Opening Statement by Steven Kindle

Good evening. I am here tonight, admittedly, to support a minority position in the church. It is, however, a growing, vital and seriously grounded point of view. It is a view held by many of the most respected academics, thousands of clergy, and hundreds of thousands of American Christians. So, it may be a minority position, but due to the results of serious research recently given to it, homosexuality as a gift of God is becoming a respected position in the church. No longer can it be said that the church speaks with one voice on this matter, and no longer can the Christian Right claim to be that one voice.

But isn't this always the way change happens in the Church? Anti-slavery, anti-segregation, and women's suffrage were all minority points of view that challenged views long held by Christians. Pro-slavery advocates, segregation advocates and anti-women's suffrage advocates all sincerely believed that the Bible supported their position, even as many well-meaning Christians believe the Bible supports anti-homosexual positions. In time, as enough attention was brought to bear on these issues, we abandoned them as unbiblical and unchristian. No one today, except the most extreme, would champion these causes.

This is what is happening in our time with issues regarding homosexuality. So, I may be in the minority now, but history suggests that this oppression will fade away, as did the others. And frankly I am very eager to help it on its way.

Part of the process of transition from one point of view to its opposite could involve the "which came first" conundrum of the "chicken or the egg". Were people becoming convinced that the Bible was actually anti-slavery, or anti-segregation, and then went about remedying the situation, or did the abuses associated with slavery and segregation become so apparent that the Bible began to speak differently to them? I believe we are dealing with both aspects operating at the same time.

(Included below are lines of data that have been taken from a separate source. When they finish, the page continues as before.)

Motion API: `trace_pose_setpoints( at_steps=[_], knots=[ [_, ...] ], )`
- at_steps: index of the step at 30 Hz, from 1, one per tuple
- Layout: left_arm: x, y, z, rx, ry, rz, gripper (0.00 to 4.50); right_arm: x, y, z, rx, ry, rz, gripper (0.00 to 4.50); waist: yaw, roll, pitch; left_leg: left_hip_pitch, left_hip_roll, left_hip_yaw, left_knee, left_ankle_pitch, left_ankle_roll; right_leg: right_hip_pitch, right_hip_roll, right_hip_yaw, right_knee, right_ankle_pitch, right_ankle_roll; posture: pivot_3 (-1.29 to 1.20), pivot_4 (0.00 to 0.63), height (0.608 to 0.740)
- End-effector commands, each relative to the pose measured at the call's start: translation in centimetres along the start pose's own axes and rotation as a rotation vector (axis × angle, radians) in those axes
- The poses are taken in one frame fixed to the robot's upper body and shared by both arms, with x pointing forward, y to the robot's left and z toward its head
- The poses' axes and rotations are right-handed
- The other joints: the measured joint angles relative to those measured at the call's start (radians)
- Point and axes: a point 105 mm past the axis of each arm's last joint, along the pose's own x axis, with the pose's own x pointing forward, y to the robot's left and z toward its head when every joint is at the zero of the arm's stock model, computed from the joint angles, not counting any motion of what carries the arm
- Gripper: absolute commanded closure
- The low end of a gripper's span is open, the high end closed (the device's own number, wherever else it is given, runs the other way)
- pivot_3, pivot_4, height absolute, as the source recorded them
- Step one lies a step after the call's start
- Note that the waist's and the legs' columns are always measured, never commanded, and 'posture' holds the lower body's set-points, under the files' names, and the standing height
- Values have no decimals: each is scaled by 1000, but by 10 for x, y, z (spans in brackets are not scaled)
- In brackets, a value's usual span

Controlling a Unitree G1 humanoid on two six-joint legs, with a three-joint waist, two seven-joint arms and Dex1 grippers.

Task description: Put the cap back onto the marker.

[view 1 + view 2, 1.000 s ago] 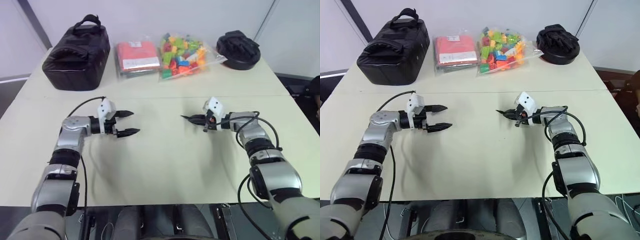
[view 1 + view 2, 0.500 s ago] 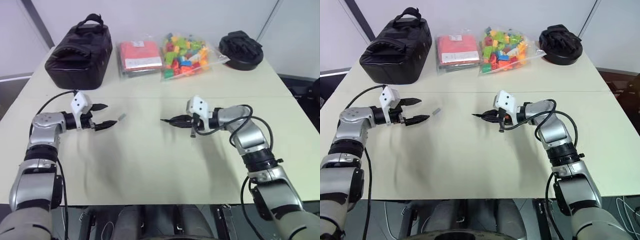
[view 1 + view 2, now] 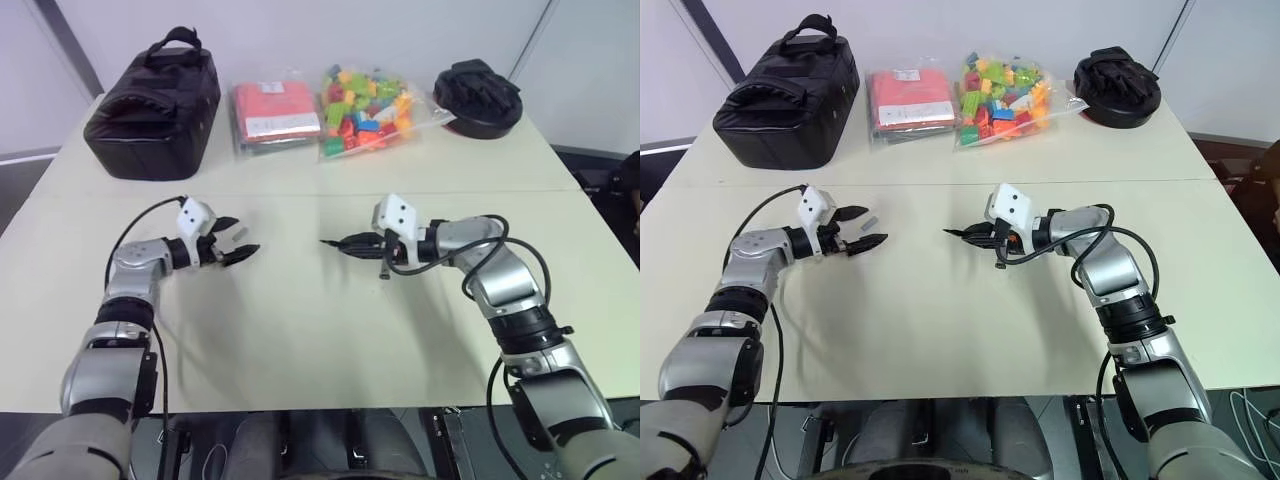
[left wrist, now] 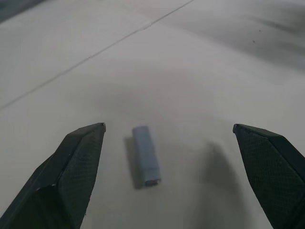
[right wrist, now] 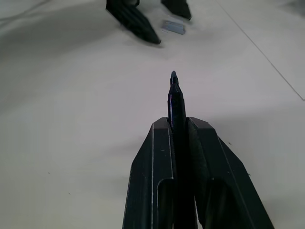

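Here the cap (image 4: 145, 154) lies flat on the pale table (image 3: 320, 340), left of the middle, a small grey tube on its side. The left gripper (image 3: 862, 229) hangs just over it with its two black fingers (image 4: 71, 167) spread wide, one on either side of the cap and neither touching it; it has hold of nothing. To the right, near the table's middle, the right gripper (image 3: 352, 243) is clamped tight on the marker (image 5: 175, 100), whose dark pointed tip sticks out past the fingers and aims left toward the cap. Marker and cap are well apart. Along the far edge sit a black bag (image 3: 155, 105), a red packet (image 3: 272, 115), a bag of coloured bricks (image 3: 368, 110) and a black glove (image 3: 478, 95).
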Motion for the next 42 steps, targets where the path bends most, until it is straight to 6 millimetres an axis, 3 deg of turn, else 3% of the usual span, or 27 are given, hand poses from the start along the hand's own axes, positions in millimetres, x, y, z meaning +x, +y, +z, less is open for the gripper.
trace_pose_setpoints(
  at_steps=[1,9,13,19,31,38,42],
  knots=[
    [-3,9,2,12,-10,61,0,-7,-3,12,-31,-38,-29,4441,1,0,0,0,0,0,0,0,0,0,0,0,0,0,0,0,150,740],
    [-6,13,-5,-30,3,100,0,-12,-9,12,-26,-44,-70,4441,0,0,0,0,0,0,0,0,0,0,1,0,0,0,0,0,150,740],
    [-5,8,-10,-34,22,74,1329,-12,-10,11,-21,-49,-82,4500,2,0,0,0,0,0,0,0,0,0,2,0,0,0,0,0,150,740],
    [-7,8,-15,-37,44,76,4385,-15,-12,9,-12,-51,-102,4500,4,0,0,0,0,0,0,0,0,0,2,0,0,0,0,0,150,740],
    [-8,10,-8,0,30,73,4452,-17,-18,-2,-4,-23,-124,4500,4,0,0,0,0,0,0,0,0,1,2,0,0,0,0,0,150,740],
    [4,8,61,105,-111,-91,4452,-18,-35,7,-91,0,-114,4500,4,-1,0,-5,0,1,3,0,0,-3,4,-1,0,0,0,0,150,740],
    [8,-3,82,148,-119,-219,4452,-16,-40,11,-121,-1,-102,4500,3,-1,0,-9,0,1,6,0,1,-3,5,-1,0,0,0,0,150,740]
  ],
)
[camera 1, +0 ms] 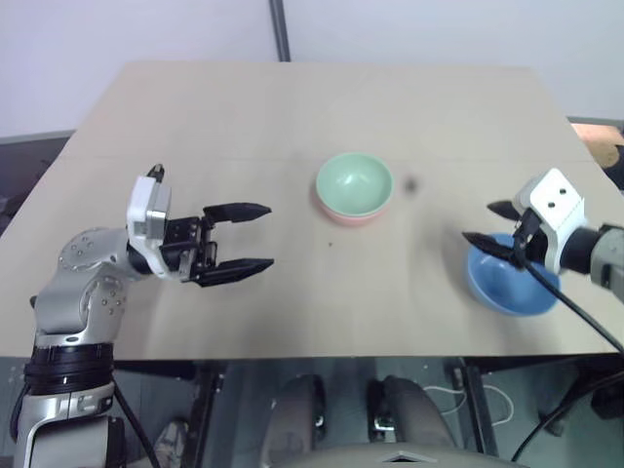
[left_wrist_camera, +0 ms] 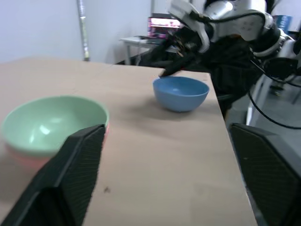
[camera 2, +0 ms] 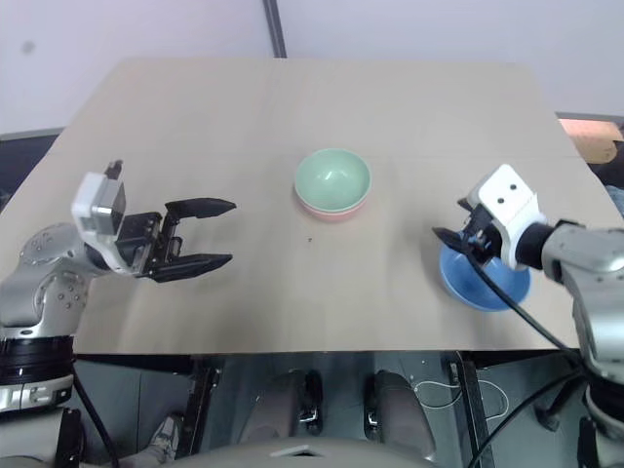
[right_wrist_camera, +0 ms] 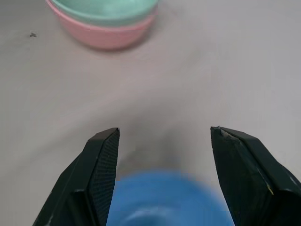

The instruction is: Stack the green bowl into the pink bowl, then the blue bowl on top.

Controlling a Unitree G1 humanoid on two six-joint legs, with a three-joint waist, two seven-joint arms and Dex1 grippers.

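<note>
Hovering over the beige table point(camera 1: 292, 107) at about nine o'clock from the stacked bowls, the left gripper point(camera 1: 255, 237) points across toward the right with its two black fingers spread wide and nothing between them.

Near the table's middle the green bowl point(camera 1: 354, 183) sits nested inside the pink bowl point(camera 1: 343, 215), whose salmon rim peeks out beneath it on the near side; in the left wrist view the pair lies just beyond that gripper's fingers.

At roughly four o'clock from the stack, close to the table's near right edge, the blue bowl point(camera 1: 507, 283) rests upright on the table, apart from the other two. The right gripper point(camera 1: 492, 226) hangs just above the bowl's ten-o'clock rim, its fingers parted wide and gripping nothing; whether a fingertip touches the rim cannot be told.
</note>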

Uncle Tom's Cabin awoke the nation to the cruelties of slavery. The water hosing and beatings of non-violent black marchers in Selma, Alabama, viewed on TVs across America, jump started the Civil Rights Movement. The brutal torture and slaying of Matthew Shepard has brought a new consciousness to us regarding non-heterosexuals. But with all these the emotional side of our being needs reinforcement by our intellectual side. My prayer, tonight, is that I may be able to assist you to see why so very many of us have been able to make this transition from homophobia to inclusiveness.

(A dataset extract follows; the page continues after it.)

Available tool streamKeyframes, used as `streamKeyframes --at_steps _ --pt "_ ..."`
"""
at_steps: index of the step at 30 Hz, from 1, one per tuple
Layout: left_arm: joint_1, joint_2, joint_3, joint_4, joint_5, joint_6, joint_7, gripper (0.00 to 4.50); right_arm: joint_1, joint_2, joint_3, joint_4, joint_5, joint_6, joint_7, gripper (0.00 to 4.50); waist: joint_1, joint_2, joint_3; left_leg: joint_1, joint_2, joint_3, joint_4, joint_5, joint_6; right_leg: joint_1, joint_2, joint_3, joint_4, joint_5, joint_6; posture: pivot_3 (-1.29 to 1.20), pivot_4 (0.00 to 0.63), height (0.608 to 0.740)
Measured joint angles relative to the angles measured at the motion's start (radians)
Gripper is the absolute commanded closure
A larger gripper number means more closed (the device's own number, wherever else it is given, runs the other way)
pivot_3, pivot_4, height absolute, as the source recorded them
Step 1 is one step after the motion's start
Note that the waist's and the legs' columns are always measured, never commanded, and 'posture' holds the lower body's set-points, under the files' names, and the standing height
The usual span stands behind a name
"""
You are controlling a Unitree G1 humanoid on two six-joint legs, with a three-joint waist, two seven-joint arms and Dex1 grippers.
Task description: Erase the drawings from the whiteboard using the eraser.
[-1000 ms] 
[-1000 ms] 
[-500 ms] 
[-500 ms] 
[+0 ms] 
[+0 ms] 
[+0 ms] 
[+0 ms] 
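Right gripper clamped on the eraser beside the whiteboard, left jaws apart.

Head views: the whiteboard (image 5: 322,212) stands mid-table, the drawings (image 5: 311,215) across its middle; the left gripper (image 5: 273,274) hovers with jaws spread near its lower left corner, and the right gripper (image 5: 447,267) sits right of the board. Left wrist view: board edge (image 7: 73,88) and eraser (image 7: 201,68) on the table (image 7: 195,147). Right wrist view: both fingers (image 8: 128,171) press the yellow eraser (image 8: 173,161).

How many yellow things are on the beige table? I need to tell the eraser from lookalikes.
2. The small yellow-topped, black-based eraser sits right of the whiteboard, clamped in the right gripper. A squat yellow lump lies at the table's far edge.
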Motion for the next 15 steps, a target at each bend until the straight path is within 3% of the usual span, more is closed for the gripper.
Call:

So, now, to the question of the evening: Is homosexuality a gift of God? I say yes, it most certainly is! I say that as a straight, married father. I say that as one who has no gay children, no gay agenda, no reason other than I truly believe that the gospel of Christ compels me to take this position.

I mean to say yes to this question on a variety of levels. I mean to say that non-heterosexuality is a gift of God in the same way that heterosexuality is a gift of God. The primary gift is sexuality; the secondary gift is the form it takes.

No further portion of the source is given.